● Your objective
Using the records below, repeat exactly the lines from the one holding "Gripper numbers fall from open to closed" through the one holding "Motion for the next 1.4", both ends included, and no others.

═══ Provided records

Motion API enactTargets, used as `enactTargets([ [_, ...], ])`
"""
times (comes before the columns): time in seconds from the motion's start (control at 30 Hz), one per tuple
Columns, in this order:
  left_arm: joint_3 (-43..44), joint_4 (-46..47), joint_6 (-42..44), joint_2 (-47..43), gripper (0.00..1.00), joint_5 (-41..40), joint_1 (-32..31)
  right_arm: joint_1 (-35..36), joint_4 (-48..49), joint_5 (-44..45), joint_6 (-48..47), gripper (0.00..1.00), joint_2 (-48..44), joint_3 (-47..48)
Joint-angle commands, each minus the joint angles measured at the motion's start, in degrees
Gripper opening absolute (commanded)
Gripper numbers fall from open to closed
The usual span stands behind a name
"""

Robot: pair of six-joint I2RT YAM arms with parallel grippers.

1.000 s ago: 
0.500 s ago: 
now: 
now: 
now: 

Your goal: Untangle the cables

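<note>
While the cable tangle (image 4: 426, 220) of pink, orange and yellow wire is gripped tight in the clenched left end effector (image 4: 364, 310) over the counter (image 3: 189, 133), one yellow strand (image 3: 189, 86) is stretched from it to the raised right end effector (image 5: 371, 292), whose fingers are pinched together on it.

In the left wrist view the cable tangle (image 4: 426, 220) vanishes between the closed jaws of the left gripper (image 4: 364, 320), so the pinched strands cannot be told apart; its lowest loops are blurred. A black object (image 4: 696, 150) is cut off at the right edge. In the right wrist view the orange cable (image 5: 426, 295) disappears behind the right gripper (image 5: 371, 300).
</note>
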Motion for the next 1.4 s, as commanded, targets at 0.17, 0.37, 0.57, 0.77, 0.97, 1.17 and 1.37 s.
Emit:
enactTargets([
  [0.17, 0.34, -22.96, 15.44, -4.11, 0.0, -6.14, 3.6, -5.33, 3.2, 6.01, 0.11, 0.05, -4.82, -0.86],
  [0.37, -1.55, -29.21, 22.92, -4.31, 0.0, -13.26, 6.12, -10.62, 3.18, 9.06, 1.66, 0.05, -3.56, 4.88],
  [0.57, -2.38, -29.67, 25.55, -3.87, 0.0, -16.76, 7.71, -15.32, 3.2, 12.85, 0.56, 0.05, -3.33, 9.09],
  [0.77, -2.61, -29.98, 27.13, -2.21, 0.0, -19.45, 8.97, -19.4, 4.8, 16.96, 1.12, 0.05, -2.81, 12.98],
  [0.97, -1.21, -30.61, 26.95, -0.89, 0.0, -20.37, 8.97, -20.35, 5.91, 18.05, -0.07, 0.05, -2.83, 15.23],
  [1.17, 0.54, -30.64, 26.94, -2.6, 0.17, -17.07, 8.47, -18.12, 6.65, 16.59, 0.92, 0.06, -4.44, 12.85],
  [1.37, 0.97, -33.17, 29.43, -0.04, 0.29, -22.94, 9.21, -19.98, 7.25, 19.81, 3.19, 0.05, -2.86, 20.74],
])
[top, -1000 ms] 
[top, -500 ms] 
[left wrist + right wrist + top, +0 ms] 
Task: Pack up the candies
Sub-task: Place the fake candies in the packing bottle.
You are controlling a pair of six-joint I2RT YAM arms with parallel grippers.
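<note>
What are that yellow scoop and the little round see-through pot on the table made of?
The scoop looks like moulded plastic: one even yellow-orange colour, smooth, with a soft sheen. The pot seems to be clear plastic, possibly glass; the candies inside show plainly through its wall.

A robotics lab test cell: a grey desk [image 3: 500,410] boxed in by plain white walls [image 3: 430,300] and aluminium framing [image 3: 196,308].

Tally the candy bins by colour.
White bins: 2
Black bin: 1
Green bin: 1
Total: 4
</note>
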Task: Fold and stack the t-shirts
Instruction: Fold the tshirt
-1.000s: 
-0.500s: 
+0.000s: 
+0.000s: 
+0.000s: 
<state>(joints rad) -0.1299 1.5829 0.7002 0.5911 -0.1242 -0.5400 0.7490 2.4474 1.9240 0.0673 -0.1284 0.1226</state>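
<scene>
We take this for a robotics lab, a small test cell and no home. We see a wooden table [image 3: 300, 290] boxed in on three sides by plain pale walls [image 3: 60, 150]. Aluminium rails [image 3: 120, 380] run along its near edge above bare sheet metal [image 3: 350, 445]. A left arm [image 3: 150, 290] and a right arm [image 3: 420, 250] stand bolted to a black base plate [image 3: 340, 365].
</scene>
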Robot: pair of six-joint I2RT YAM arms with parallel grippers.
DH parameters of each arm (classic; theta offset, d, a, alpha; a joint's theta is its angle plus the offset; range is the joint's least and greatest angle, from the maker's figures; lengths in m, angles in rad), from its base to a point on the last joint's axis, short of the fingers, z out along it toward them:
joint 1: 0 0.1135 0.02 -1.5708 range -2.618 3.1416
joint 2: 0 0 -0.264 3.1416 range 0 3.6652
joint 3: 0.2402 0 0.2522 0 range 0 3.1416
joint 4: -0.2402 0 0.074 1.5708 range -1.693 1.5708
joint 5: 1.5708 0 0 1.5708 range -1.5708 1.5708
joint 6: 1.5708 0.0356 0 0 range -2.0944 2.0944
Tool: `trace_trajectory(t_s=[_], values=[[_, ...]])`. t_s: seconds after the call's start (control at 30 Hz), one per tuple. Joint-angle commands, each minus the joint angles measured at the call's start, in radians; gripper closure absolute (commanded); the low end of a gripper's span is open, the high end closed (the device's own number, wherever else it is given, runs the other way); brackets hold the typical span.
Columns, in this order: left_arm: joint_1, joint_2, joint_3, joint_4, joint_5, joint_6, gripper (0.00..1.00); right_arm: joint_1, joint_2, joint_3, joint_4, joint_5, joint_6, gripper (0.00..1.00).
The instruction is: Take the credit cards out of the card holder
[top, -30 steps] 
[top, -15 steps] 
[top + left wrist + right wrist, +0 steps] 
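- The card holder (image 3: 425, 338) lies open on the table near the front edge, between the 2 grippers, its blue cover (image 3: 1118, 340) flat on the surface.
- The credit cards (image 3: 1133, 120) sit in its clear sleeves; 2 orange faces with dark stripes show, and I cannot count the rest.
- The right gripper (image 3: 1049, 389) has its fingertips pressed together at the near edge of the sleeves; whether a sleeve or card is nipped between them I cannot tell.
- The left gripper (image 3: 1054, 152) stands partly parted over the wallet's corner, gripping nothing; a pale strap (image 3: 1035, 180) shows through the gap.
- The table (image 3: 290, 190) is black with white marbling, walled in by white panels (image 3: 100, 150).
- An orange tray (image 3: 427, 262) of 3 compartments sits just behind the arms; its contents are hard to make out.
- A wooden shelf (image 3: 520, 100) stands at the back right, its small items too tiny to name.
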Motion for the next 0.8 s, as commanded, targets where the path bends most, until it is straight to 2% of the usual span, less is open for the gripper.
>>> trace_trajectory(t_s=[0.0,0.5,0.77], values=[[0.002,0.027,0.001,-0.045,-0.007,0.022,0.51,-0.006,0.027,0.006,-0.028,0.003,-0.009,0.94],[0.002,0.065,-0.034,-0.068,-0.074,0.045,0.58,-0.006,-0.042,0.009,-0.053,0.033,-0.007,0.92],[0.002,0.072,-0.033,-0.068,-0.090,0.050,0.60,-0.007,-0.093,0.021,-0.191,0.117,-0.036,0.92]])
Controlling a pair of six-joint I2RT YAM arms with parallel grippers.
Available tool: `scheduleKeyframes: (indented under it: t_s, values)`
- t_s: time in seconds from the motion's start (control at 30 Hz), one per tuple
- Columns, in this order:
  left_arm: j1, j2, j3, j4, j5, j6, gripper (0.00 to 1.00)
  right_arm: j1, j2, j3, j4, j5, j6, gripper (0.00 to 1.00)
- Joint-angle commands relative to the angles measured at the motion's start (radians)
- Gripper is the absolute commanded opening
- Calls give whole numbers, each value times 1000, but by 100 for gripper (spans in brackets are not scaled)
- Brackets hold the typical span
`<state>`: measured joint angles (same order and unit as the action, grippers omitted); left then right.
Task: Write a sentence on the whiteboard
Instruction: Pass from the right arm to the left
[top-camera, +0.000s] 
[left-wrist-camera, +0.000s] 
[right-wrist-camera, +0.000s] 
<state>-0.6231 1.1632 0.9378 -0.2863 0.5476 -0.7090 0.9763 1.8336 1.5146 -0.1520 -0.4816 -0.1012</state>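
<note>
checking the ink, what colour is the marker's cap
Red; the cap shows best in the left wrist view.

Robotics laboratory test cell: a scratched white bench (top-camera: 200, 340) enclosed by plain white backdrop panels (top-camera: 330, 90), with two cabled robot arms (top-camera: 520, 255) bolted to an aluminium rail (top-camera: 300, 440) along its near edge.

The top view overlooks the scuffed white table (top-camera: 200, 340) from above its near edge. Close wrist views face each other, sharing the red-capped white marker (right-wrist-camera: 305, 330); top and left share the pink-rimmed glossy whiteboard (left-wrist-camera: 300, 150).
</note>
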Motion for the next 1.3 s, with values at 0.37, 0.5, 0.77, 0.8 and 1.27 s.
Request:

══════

● Output of the exercise
Gripper numbers fall from open to closed
The usual span stands behind a name
"""

Robot: pair of six-joint I2RT YAM arms with parallel grippers.

1.000 s ago: 
0.500 s ago: 
now: 
now: 
now: 

Your goal: Untangle the cables

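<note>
While the cable tangle (image 4: 426, 220) of pink, orange and yellow wire is gripped tight in the clenched left end effector (image 4: 364, 310) over the counter (image 3: 189, 133), one yellow strand (image 3: 189, 86) is stretched from it to the raised right end effector (image 5: 371, 292), whose fingers are pinched together on it.

In the left wrist view the cable tangle (image 4: 426, 220) vanishes between the closed jaws of the left gripper (image 4: 364, 320), so the pinched strands cannot be told apart; its lowest loops are blurred. A black object (image 4: 696, 150) is cut off at the right edge. In the right wrist view the orange cable (image 5: 426, 295) disappears behind the right gripper (image 5: 371, 300).
</note>
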Motion for the next 1.4 s, as commanded, targets at 0.17, 0.37, 0.57, 0.77, 0.97, 1.17 and 1.37 s.

The exercise is done, with nothing left to add.